Available data →
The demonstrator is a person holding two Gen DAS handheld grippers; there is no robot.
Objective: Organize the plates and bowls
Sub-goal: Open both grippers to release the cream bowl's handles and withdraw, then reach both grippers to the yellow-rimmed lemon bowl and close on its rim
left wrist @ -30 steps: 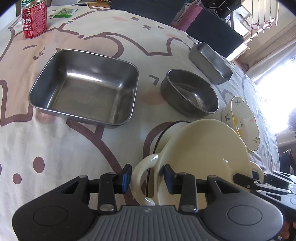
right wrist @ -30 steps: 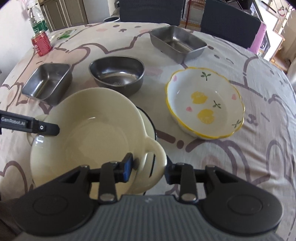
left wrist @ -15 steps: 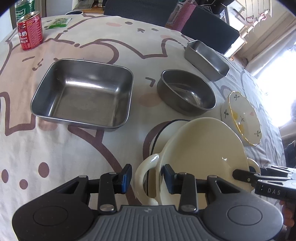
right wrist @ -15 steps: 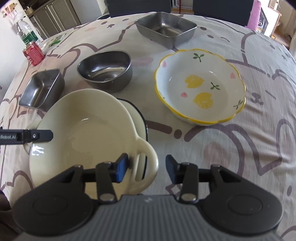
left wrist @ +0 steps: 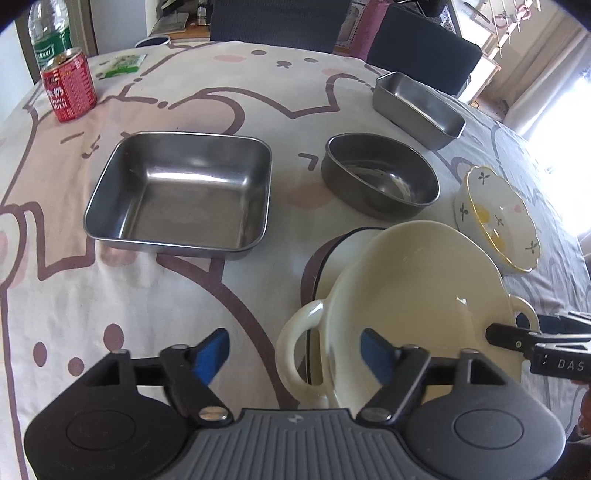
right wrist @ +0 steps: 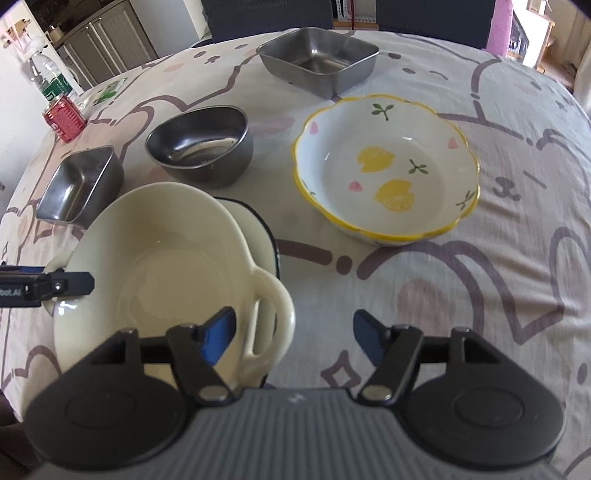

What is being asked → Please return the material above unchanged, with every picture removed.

Output of the task →
The demonstrator is a person holding two Gen DAS handheld grippers; there is no robot.
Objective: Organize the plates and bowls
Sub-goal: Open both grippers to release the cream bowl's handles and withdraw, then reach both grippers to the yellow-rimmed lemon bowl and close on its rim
left wrist @ -30 steps: 
right wrist @ -30 steps: 
left wrist @ -15 steps: 
right wrist @ -15 steps: 
left wrist @ +0 steps: 
right wrist @ +0 steps: 

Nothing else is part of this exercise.